## Required action
From the entries below, return only the lines starting at the one that contains "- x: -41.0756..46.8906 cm" and ending at the one that contains "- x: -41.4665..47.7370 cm", exactly as they stand.

____________________

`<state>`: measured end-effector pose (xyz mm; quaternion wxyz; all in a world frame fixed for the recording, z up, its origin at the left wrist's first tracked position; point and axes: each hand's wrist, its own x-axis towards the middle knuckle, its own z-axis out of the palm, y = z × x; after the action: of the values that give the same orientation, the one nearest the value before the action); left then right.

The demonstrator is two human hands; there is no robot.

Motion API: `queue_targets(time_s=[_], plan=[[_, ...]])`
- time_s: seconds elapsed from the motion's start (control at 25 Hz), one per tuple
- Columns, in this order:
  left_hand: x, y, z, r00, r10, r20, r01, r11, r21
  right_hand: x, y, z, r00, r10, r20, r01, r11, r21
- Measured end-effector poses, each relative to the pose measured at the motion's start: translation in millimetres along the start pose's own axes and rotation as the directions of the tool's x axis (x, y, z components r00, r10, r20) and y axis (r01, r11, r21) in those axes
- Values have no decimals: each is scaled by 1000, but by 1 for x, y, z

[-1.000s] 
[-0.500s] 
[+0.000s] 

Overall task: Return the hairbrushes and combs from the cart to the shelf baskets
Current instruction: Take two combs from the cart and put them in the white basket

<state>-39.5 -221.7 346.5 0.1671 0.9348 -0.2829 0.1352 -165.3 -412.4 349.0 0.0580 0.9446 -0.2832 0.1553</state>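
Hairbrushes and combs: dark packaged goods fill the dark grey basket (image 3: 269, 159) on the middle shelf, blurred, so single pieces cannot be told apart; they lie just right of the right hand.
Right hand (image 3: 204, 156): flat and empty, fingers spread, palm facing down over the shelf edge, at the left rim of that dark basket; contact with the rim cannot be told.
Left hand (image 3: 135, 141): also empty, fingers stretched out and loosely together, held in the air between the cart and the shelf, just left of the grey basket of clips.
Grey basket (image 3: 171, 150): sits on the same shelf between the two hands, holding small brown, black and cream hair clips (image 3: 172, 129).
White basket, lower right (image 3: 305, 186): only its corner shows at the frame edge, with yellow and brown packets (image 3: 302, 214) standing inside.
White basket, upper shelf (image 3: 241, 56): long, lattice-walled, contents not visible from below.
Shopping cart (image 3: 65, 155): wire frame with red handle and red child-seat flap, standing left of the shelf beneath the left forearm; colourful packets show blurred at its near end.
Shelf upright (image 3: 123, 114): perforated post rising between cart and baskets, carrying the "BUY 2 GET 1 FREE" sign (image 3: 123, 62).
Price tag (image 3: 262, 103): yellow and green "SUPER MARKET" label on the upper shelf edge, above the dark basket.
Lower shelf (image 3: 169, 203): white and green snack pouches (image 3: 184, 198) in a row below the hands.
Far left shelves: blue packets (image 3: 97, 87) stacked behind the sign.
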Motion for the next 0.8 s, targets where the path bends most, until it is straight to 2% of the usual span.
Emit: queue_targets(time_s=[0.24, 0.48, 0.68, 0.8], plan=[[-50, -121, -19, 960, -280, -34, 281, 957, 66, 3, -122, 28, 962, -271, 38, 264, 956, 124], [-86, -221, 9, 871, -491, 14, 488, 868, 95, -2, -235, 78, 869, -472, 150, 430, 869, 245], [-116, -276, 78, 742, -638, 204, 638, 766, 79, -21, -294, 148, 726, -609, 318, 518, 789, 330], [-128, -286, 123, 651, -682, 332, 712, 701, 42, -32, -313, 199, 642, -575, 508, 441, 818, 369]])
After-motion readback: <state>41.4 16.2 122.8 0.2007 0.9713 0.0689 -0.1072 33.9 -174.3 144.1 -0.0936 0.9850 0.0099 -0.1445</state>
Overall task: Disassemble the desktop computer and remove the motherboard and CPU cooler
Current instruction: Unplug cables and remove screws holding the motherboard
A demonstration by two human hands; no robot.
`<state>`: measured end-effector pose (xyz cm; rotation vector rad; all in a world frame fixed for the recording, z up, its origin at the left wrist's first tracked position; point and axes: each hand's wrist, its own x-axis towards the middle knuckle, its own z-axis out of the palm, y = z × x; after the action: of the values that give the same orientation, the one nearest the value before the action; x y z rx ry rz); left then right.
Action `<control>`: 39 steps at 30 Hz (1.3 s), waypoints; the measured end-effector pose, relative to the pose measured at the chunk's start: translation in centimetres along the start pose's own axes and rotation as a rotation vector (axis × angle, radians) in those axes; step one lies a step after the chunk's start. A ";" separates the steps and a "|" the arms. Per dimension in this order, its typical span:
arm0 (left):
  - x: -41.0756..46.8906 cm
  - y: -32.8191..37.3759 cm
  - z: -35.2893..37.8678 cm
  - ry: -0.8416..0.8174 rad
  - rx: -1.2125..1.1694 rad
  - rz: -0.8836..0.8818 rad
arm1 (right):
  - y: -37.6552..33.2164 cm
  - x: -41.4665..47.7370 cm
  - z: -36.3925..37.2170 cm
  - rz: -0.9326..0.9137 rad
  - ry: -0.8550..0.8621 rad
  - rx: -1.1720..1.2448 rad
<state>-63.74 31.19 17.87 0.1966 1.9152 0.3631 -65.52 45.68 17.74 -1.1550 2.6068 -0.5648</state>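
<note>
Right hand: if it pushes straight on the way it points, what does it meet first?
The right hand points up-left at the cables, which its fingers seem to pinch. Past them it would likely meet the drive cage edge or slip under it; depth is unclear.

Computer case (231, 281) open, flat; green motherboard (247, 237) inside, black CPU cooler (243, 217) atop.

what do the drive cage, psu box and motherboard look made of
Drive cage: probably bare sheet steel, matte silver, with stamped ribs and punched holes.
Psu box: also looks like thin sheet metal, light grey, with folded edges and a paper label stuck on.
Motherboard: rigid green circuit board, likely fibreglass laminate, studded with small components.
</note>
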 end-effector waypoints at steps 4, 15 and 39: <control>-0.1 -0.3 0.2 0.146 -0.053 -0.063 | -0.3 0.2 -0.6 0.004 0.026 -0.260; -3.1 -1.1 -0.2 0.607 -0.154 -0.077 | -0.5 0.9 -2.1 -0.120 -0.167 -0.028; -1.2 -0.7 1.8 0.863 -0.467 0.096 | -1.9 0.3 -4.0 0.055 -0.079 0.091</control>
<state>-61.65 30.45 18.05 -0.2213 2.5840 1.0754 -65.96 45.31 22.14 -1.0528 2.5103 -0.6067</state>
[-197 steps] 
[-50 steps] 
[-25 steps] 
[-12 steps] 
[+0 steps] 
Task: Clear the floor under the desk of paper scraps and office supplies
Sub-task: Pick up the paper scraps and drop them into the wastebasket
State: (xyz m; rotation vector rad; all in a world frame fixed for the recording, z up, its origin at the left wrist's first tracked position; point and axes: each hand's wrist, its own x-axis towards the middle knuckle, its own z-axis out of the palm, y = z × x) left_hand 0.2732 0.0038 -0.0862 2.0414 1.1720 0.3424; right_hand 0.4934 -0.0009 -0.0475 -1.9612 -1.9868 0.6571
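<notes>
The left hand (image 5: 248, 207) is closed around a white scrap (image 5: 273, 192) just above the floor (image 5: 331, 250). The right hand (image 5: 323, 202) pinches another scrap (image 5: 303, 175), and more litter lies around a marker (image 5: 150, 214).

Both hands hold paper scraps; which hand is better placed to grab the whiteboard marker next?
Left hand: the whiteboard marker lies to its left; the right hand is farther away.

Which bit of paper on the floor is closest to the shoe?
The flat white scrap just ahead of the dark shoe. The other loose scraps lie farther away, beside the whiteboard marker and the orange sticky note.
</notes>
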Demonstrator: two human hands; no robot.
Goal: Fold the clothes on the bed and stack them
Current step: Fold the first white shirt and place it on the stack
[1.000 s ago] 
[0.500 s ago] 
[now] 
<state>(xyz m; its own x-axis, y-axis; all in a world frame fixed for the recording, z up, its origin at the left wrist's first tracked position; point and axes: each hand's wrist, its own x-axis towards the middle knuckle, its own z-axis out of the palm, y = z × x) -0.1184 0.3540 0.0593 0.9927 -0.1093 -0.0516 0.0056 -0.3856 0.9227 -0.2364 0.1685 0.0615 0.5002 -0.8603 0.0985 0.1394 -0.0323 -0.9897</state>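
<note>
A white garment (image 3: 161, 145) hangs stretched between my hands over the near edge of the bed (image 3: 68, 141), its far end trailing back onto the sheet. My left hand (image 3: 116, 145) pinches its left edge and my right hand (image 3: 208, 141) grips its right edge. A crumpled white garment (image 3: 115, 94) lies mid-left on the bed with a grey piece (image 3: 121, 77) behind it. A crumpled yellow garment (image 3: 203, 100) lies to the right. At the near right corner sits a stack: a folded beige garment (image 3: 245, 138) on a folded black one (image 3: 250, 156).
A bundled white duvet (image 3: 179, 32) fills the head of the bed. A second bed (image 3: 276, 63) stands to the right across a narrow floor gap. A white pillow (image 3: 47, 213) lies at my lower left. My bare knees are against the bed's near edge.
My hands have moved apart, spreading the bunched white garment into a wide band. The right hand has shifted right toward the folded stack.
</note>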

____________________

## Output for this task
  - x: -41.0756..46.8906 cm
  - y: -32.8191..37.3759 cm
  - z: -35.2893..37.8678 cm
  - ry: -0.8416..0.8174 rad
  - rx: -1.2125..1.1694 rad
  - rz: -0.8836..0.8818 rad
arm1 (right):
  - y: -37.6552..33.2164 cm
  - x: -41.4665..47.7370 cm

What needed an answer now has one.